Никанор поспешно скрылся с глаз, а Висяша глубоко вздохнул, в общем – то довольный, что все кончилось мирно, он не повысил голоса на брата, а тот не зашмыгал носом и не начал тереть глаза кулаком, как уже бывало в сходных случаях. Куприян, впрочем, жаловался на непотребство Никанора в первый раз. Но и дурак бы понял, даже не видя шкодливого прыщавого юнца, что безделье и даровая кормежка не могут не пробудить в нем скрытых мужских инстинктов. А он, Висяша, разве свободен от этих инстинктов? Разве не внятна ему озабоченность Никанора? Он подумал, что еще совсем недавно ездил к «Никитским воротам», вспомнил и девку, своею могучей телесностью и бесстыдством напоминавшую красотку из «Московского листка». А симпатичная «гризетка» из модной лавки, с влажным маленьким ртом и хищными острыми зубками, к которой он ходит, когда заводятся деньги и когда душа просится из тела, а тело, в горячечном нетерпении, о душе забывает? Это как? Ведь последние рубли тратит на нее да на винцо для хозяйки этого вертепа, чьи работницы лишь для видимости заняты шитьем и глажкой… А у Никанора сапоги прохудились, да и самому уже стыдно на люди показаться в старой, чуть не истрепанной одежонке. А на вертеп тратится… Что сказать на это?
Года через два, когда он, Висяша, став сотрудником «Отечественных записок», переселился в Петербург, оставив Никанора в Москве на попечении двоюродного брата Дмитрия Петровича Иванова, он обиняками пытался того наставить насчет Никанора и его «инстинктов», мол, может, какая служанка найдется или молодуха по соседству… Было неприятно писать на эту тему в письме, но в Москву наведывался он редко – и только посылал из Питера деньги на Никанорово содержание семейству смиренного, душевно привязанного к нему Дмитрия, оставил которому не только тяжелую обузу в лице Никанора, но и вожделенное место преподавателя русского языка в Межевом институте.

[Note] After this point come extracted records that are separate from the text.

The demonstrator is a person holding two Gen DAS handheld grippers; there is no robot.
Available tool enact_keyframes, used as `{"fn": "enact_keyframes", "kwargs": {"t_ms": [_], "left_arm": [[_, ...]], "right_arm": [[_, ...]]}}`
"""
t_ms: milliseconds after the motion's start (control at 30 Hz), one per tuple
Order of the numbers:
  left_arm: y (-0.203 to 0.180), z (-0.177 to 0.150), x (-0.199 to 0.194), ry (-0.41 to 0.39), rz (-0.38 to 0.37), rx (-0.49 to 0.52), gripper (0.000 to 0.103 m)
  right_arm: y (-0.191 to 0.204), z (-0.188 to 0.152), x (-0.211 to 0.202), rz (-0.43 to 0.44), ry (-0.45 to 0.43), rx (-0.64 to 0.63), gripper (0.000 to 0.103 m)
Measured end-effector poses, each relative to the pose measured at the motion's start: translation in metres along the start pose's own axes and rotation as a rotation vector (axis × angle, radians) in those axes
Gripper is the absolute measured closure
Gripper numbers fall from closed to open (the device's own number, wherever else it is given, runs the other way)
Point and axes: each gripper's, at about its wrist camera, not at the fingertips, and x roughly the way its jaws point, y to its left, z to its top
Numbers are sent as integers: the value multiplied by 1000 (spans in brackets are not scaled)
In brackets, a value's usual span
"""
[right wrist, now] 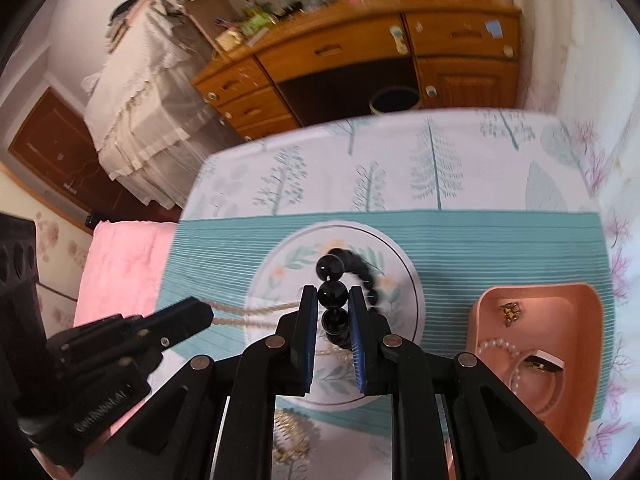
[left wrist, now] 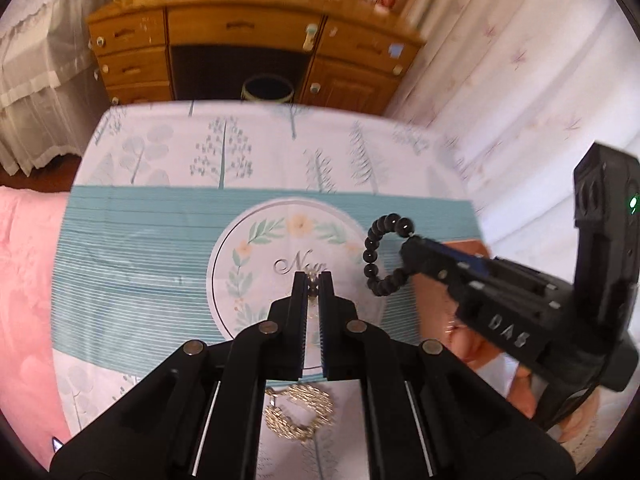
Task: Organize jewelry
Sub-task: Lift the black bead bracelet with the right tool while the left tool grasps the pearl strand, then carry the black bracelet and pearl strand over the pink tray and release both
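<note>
The table [left wrist: 132, 248], under a cloth printed with trees and a teal striped band, fills the middle of both views, with a wooden dresser [left wrist: 248, 40] across the top of the frame and a pink blanket [left wrist: 24, 280] at the left edge. In the right wrist view a pink tray [right wrist: 592, 320] sits at the lower right on the table; inside it lie a pearl strand [right wrist: 496, 345] and a small gold piece [right wrist: 510, 312]. The right tongs [right wrist: 333, 296] are clenched on a black bead bracelet [right wrist: 332, 295], which hangs lifted above the cloth's round flower motif; in the left wrist view it shows at centre right as a dark arc of beads. The left tongs [left wrist: 313, 280] are nearly closed on something small and glinting at their tips, though what it is cannot be told. A gold chain [left wrist: 300, 412] lies on the cloth at bottom centre, beneath the left tongs.
</note>
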Motion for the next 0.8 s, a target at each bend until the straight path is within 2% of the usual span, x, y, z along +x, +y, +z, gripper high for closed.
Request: {"fn": "enact_keyframes", "kwargs": {"t_ms": [267, 467, 600, 800], "left_arm": [[-31, -2, -75, -110, -48, 16, 100], [-60, -4, -113, -166, -70, 44, 100], [-83, -2, -132, -194, -81, 64, 100], [-124, 0, -137, -196, -97, 107, 100]], "right_arm": [[29, -19, -85, 33, -120, -58, 88], [30, -41, -144, 26, -189, -83, 88], [16, -56, -177, 3, -218, -83, 88], [-31, -74, -205, -51, -217, -40, 88]]}}
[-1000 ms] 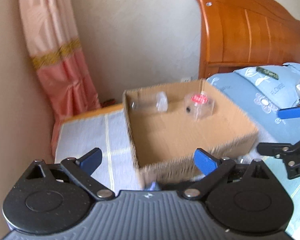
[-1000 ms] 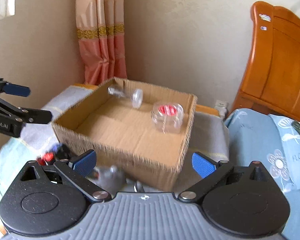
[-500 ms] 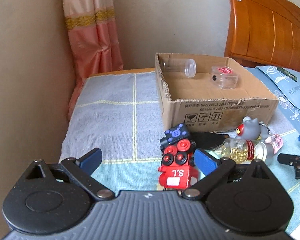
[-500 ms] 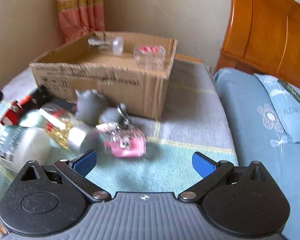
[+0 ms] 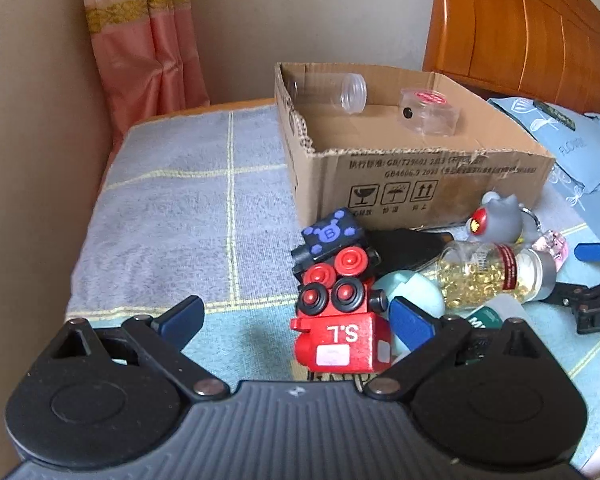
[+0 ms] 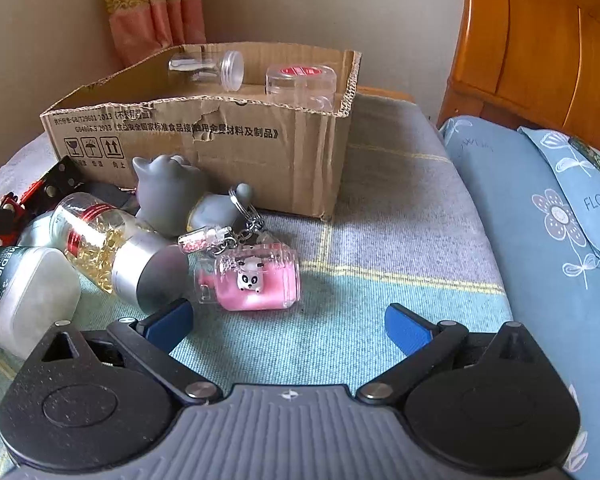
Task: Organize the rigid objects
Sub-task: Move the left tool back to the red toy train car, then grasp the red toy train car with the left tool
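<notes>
Lying in a loose heap on the blanket [image 6: 400, 208], just in front of the cardboard box [image 5: 420, 184], are the things I am sorting. Nearest my left claw [image 5: 296, 318] is the red toy train [image 5: 340, 320], tipped on end so its wheels face up and its "S.L" end faces me; it sits between my spread blue fingertips without either one touching it. A black block with blue dots [image 5: 330, 236] leans against the far end of the train. To the right of the train lies a pale teal rounded object [image 5: 416, 290], and beyond that a clear bottle of yellow capsules [image 5: 488, 272] on its side, silver cap pointing right.

From my right claw [image 6: 288, 316], also spread wide and holding nothing, the capsule bottle's cap points toward me, with a white "MEDICAL" bottle [image 6: 24, 292] lying just beside it at the left edge. A grey cat figure [image 6: 168, 192] sits behind the capsule bottle, close to the box wall. A pink keychain case [image 6: 252, 280] with a small panda face rests on the blanket just ahead of my right fingers, its chain running back toward the grey figure.

Inside the box, a clear tube with a screw lid [image 6: 210, 68] lies on its side near the far wall, and a round clear jar with a red top [image 6: 300, 84] stands beside it.

A blue flowered pillow [image 6: 540, 208] borders the blanket on the right, with an orange wooden headboard [image 6: 540, 40] behind it and a pink curtain [image 5: 140, 40] in the corner.
</notes>
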Demonstrator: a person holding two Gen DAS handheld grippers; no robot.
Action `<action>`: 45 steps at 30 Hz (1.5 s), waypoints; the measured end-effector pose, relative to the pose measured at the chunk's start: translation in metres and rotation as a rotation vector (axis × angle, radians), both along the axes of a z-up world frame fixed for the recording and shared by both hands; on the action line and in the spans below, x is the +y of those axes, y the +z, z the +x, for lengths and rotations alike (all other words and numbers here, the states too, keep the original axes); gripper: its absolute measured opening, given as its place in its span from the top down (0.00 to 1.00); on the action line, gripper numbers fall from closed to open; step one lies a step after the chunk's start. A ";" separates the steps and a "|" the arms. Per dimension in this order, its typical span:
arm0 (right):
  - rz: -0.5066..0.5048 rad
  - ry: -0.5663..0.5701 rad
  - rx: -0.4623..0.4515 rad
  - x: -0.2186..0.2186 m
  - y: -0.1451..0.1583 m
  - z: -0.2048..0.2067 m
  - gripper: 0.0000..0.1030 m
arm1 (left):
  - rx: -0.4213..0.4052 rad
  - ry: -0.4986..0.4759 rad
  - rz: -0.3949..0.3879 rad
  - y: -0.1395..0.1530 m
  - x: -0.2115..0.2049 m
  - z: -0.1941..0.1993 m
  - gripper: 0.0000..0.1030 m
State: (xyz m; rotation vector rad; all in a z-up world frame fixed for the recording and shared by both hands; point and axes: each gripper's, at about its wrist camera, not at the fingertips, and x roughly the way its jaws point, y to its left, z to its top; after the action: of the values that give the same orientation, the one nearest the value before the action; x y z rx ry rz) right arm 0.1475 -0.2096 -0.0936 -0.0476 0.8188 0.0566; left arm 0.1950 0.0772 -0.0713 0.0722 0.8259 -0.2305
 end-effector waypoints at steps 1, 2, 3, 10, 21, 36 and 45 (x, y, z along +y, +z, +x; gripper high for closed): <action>0.001 0.002 -0.010 0.000 -0.001 -0.002 0.00 | 0.007 0.007 -0.016 -0.002 0.002 0.001 0.04; 0.001 0.004 -0.019 -0.001 -0.001 -0.003 0.00 | 0.015 0.015 -0.029 -0.003 0.005 0.001 0.04; 0.002 0.005 -0.027 -0.001 -0.001 -0.004 0.00 | 0.024 0.023 -0.042 -0.005 0.008 0.002 0.04; 0.005 0.003 -0.051 -0.001 -0.003 -0.006 0.00 | 0.064 0.091 -0.045 -0.014 0.031 -0.003 0.04; 0.004 -0.011 -0.058 0.000 -0.003 -0.007 0.00 | -0.028 -0.177 0.097 -0.018 0.028 0.001 0.07; 0.001 -0.026 -0.049 0.001 -0.002 -0.005 0.00 | 0.008 -0.268 0.014 -0.013 0.034 -0.023 0.42; -0.001 -0.036 -0.048 0.003 -0.002 -0.008 0.00 | 0.042 -0.338 0.022 -0.010 0.030 -0.026 0.40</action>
State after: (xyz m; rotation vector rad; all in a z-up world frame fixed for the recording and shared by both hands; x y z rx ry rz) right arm 0.1391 -0.2069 -0.0957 -0.0345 0.7719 0.0209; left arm 0.1689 0.1070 -0.0811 0.2287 0.8561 -0.5426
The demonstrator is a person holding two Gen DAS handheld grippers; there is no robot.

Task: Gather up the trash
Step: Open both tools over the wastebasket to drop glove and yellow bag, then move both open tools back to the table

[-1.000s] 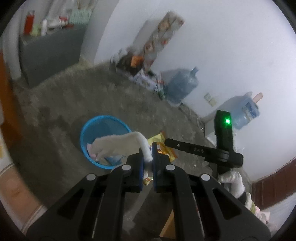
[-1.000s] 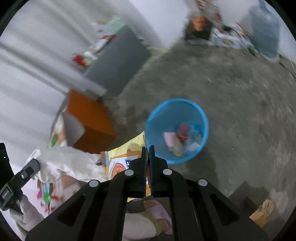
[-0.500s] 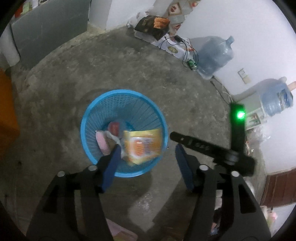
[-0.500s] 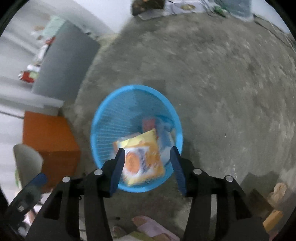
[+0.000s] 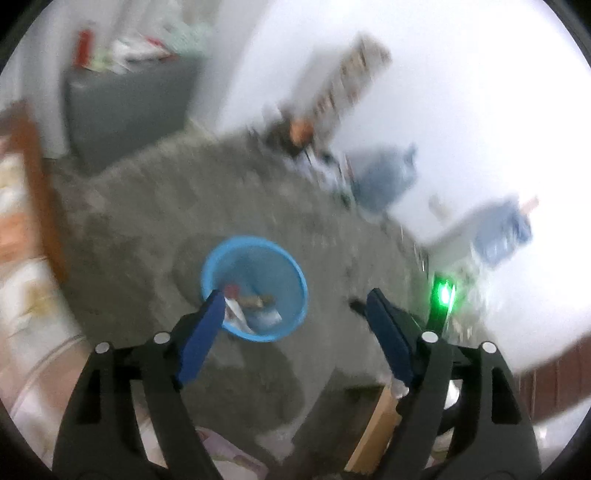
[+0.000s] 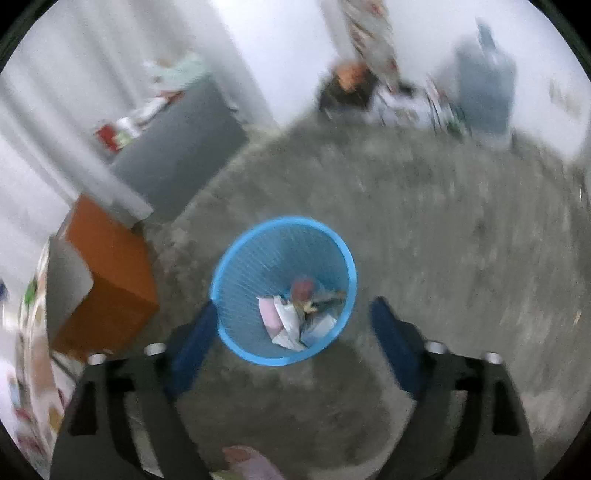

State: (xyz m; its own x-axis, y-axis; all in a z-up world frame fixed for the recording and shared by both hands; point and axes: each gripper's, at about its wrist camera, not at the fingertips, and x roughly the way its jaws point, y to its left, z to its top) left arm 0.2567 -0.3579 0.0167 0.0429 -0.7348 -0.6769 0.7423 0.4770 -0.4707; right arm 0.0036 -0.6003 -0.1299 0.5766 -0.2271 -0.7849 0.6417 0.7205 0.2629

Бог ты мой, сколько же денег уходило на парня! На одни только сапоги, которые снашивались, словно на этих подметках Никанор ежедневно пускался в присядку или бегал как угорелый по всей Москве. Так нет же, как миленький, сидел над учебниками. Брат Дмитрий строго, не в пример Висяше, организовал регулярное расписание для «кузена» – русской грамматикой и законом божьим занимался с ним сам, выкраивая время между уроками и заботой о все пребывающем семействе, остальные предметы проходили с «недорослем» московские друзья Висяши: Константин Аксаков – немецкий, Корш – математику и французский, даже нескладный нелепый Кетчер забегал вечерами, чтобы натаскать олуха по латыни. По отзывам Дмитрия, в орфографии делал Никанор некоторые успехи, это значило, что писать грамотно по – прежнему не умел, но хотя бы не оставлял на странице бесчисленных клякс. Что до остальных предметов, Висяша почему – то был уверен в полной неспособности туповатого ленивого парня, в свои двадцать не выказавшего ни малейшего желания самому определить свою судьбу, выучиться немецкому (его он и сам не знал), французскому и тем более латыни.